Nous sommes d’avis que ces lacunes devraient être corrigées et que la
taxonomie ne devrait être appliquée qu’en tant qu’outil de transparence.
Cependant, la taxonomie devient progressivement une nouvelle norme pour les
politiques de l’UE, grâce à sa mise en œuvre progressive par la Commission
Européenne. Nous ressentons le besoin d’engager un large débat sur son
application en dehors du champ d’application initial. Certaines implications
découlent de l’évolution actuelle de la situation.
- Nous reconnaissons pleinement la nécessité de cesser de financer des
activités nuisibles à l’environnement conformément au principe « ne pas nuire »
(DNSH) du pacte vert pour l’Europe et au principe « ne pas nuire de manière
significative » du règlement taxonomie. Toutefois, il est essentiel d’avoir une
discussion appropriée sur les limites de l’utilisation des critères taxonomique
comme système de référence pour le financement public. Le financement du
secteur public diffère à bien des égards du financement privé. La taxonomie n’a
pas été élaborée en vue de devenir la seule norme de financement, ni la norme
législative.
- Il y a une incohérence dans la façon dont la Commission comprend et
applique les critères « ne pas causer de dommage significatif » et, dans
certains cas, « contribution substantielle »
se transforme en « seuil obligatoire », ce qui élimine indûment certains
investissements ayant des incidences positives sur l’environnement.
- Il est largement reconnu que la taxonomie n’est pas un outil complet pour
la transition et qu’elle ne peut pas servir d’indicateur pour la transition
énergétique. La transition, du point de vue d’un État Membre, est une question
d’interdépendances complexes entre l’économie et les politiques publiques dans
une période et un contexte spécifiques, et des voies particulières vers la
décarbonation.
- Des investissements transitoires sont nécessaires pour atteindre les
objectifs ambitieux en matière d’atténuation climatique. Les approches
individuelles adoptées par les États membres devraient être expliquées et
comprises, mais ces approches individuelles ne peuvent être mises en œuvre sans
une réelle neutralité technologique et une réelle souveraineté sur le bouquet
énergétique. Les parcours de transition sont et seront différents selon les
États Membres. Nous respectons pleinement nos obligations environnementales,
mais nous ne serons pas en mesure de les respecter sans investissements transitoires
privés et publics.
Nous demandons à la Commission Européenne et aux États Membres:
- d’examiner, au niveau des experts
appropriés ainsi que dans les forums politiques, les limites de la taxonomie et
de ses critères, notamment le « ne pas
causer de dommage significatif » en tant que système de référence pour le
financement de l’UE;
- de reconnaître que la transition
ne peut être réalisée avec une approche unique et que la taxonomie doit être un
outil flexible pour toutes les voies de transition;
- d’évaluer les conséquences de
l’application pratique de la taxonomie, qui sont déjà plus larges que prévu à
l’origine;
- de veiller à ce que les critères de la taxonomie soient fondés sur la
science, technologiquement neutres, mais aussi réalistes compte tenu de l’état
de la technique dans différents secteurs et États membres.

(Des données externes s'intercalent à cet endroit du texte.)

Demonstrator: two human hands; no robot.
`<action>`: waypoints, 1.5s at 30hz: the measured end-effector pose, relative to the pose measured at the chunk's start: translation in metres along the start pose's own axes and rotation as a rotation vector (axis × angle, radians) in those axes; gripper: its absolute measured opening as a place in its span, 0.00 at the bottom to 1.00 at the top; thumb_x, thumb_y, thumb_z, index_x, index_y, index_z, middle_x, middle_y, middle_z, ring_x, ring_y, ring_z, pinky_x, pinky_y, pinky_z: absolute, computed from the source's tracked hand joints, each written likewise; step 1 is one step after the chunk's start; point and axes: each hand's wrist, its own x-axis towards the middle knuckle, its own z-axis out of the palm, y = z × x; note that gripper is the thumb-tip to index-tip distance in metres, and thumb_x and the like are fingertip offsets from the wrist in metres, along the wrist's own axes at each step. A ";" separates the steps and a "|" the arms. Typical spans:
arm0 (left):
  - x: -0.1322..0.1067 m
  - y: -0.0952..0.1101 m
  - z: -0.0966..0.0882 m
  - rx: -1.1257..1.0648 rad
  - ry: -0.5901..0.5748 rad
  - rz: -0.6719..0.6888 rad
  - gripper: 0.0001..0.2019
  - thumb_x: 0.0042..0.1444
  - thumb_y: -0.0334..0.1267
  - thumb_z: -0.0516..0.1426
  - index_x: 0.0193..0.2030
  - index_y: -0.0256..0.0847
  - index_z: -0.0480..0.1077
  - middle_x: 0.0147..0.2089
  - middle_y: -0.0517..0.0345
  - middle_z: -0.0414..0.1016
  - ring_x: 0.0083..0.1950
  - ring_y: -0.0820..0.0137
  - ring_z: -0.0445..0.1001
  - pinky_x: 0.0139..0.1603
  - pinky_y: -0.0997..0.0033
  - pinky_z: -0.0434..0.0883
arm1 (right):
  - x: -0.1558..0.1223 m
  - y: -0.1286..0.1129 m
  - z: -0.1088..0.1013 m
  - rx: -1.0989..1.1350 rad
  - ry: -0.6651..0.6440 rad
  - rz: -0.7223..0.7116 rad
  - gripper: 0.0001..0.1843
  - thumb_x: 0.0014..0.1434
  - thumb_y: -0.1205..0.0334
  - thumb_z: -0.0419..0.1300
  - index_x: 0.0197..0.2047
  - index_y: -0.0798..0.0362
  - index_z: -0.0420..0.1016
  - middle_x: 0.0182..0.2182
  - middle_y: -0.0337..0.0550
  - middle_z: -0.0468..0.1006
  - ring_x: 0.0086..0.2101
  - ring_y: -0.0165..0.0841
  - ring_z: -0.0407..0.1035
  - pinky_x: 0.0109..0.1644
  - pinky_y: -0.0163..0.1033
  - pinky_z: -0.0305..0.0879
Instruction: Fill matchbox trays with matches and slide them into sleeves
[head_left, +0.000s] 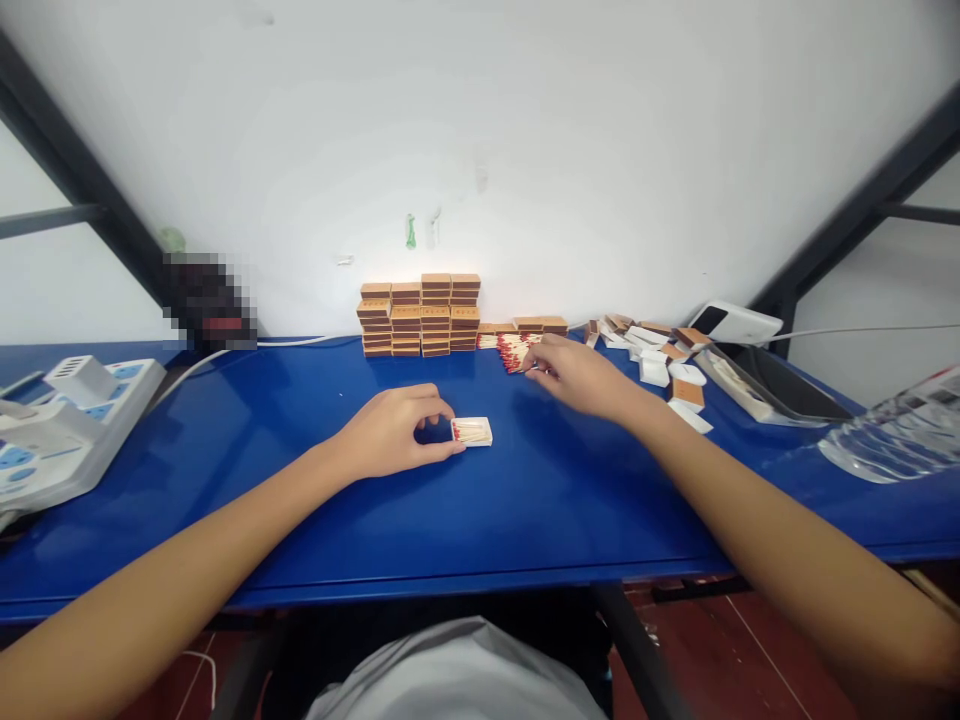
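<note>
My left hand [397, 428] rests on the blue table [465, 530], thumb and fingers pinching the left end of a small white matchbox tray [473, 431] with matches in it. My right hand [574, 372] reaches to the back, fingertips closed on matches at the edge of a loose pile of red-tipped matches [512, 350]. Behind it a stack of closed brown matchboxes [420, 315] stands against the wall.
Empty white trays and brown sleeves [660, 362] lie scattered at the right. Further right are a white device [735, 322], a dark phone [787, 390] and a clear plastic bottle [892, 440]. A white power strip [67, 420] sits at the left edge.
</note>
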 end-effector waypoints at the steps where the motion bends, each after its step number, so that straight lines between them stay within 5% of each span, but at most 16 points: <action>1: 0.000 0.000 0.000 0.007 -0.006 0.002 0.16 0.64 0.53 0.66 0.50 0.44 0.82 0.42 0.57 0.78 0.37 0.69 0.75 0.37 0.68 0.69 | 0.001 0.013 0.000 -0.009 -0.022 0.030 0.06 0.70 0.65 0.59 0.45 0.53 0.78 0.43 0.51 0.78 0.39 0.40 0.71 0.44 0.42 0.63; 7: 0.000 0.001 -0.001 0.018 -0.015 0.004 0.16 0.65 0.52 0.66 0.50 0.44 0.82 0.43 0.57 0.78 0.38 0.69 0.76 0.38 0.68 0.70 | 0.006 0.050 0.010 0.048 -0.063 0.038 0.08 0.69 0.66 0.59 0.44 0.53 0.81 0.40 0.49 0.76 0.38 0.38 0.70 0.44 0.41 0.64; 14: 0.000 -0.001 -0.001 0.033 -0.010 0.014 0.16 0.65 0.53 0.66 0.50 0.44 0.82 0.43 0.57 0.78 0.38 0.68 0.76 0.37 0.68 0.70 | 0.007 0.047 0.018 0.116 -0.029 -0.021 0.12 0.71 0.63 0.58 0.51 0.52 0.82 0.44 0.51 0.76 0.37 0.38 0.71 0.45 0.42 0.66; 24: 0.000 0.000 -0.001 0.030 -0.017 0.013 0.16 0.65 0.53 0.66 0.50 0.44 0.82 0.43 0.56 0.79 0.38 0.68 0.77 0.37 0.68 0.69 | 0.010 0.050 0.020 0.108 -0.059 -0.006 0.07 0.70 0.63 0.58 0.41 0.54 0.77 0.41 0.51 0.76 0.38 0.38 0.70 0.44 0.41 0.64; 45: 0.001 0.000 -0.001 0.032 -0.021 0.013 0.16 0.65 0.52 0.65 0.50 0.44 0.82 0.42 0.56 0.78 0.37 0.68 0.76 0.37 0.68 0.69 | 0.008 0.056 0.011 0.073 -0.113 -0.030 0.05 0.69 0.62 0.60 0.39 0.52 0.73 0.40 0.51 0.76 0.40 0.41 0.68 0.46 0.42 0.63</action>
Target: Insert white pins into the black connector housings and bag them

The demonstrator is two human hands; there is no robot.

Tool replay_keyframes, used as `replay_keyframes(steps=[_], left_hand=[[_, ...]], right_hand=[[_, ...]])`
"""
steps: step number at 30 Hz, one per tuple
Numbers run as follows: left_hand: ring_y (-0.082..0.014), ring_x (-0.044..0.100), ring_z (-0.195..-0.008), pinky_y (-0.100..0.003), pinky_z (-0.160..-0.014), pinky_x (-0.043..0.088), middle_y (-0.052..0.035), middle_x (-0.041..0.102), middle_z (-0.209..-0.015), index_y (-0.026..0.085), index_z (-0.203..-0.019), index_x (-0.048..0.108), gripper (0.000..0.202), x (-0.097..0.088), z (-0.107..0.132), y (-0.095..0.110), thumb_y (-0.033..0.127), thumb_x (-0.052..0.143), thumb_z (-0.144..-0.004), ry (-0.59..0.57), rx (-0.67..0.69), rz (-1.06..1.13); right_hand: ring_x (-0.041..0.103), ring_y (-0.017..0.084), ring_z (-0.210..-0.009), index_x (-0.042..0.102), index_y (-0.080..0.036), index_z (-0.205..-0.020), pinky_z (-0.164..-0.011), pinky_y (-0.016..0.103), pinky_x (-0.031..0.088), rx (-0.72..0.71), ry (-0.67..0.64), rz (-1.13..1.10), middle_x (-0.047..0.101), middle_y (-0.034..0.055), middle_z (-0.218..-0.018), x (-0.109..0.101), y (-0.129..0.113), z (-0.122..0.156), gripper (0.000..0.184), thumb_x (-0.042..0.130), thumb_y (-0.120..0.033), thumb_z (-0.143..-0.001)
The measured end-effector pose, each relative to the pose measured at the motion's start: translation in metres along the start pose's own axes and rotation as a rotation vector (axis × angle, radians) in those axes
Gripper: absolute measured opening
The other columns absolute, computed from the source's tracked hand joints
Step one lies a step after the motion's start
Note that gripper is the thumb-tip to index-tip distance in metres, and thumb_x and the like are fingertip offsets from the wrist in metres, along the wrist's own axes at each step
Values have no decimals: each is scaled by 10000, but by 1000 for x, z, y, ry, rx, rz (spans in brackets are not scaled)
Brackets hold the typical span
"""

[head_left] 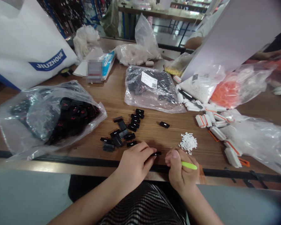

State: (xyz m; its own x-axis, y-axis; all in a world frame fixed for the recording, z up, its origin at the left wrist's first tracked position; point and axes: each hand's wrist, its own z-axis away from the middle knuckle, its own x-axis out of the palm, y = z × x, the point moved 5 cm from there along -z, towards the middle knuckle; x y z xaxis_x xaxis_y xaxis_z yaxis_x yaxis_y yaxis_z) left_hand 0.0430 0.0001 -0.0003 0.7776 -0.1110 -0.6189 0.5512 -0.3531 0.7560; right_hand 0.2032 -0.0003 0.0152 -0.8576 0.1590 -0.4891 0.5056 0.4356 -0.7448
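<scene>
Near the table's front edge, my left hand [137, 161] pinches a small black plastic connector housing [157, 153]; its fingers cover part of it. Just to the right, my right hand [184, 170] is closed around a tool with a yellow-green handle [189, 165], whose working end is hidden by the fingers. Behind my right hand lies a pile of tiny white plastic pieces [188, 142]. Several loose black connector housings [123, 133] are scattered beyond my left hand. One more black housing [164, 124] lies apart, farther back in the middle.
A clear bag of black parts [77, 117] lies open on the left, and a labelled bag [152, 90] at the back centre. White-and-orange parts [219, 129] crowd the right beside clear bags [259, 140]. A white JIUZHOUE bag [21, 40] stands back left.
</scene>
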Motion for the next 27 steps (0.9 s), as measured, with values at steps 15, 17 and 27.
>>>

4) La Roumanie mise sur le nucléaire pour tenir ses objectifs climatiques
Pour la Roumanie, le recours au nucléaire semble la seule voie possible
pour décarboner la production d’électricité et fermer les centrales au gaz et
au charbon. La Roumanie soutient l’intégration du nucléaire dans la taxonomie
verte. La Roumanie fait partie des nombreux pays de l’Est de l’Europe, membres
de l’Union Européenne, et qui ont décidé d’investir dans le nucléaire pour
tenir leurs objectifs climatiques, aux côtés de la Pologne, la République
tchèque, la Slovaquie, la Hongrie et la Bulgarie.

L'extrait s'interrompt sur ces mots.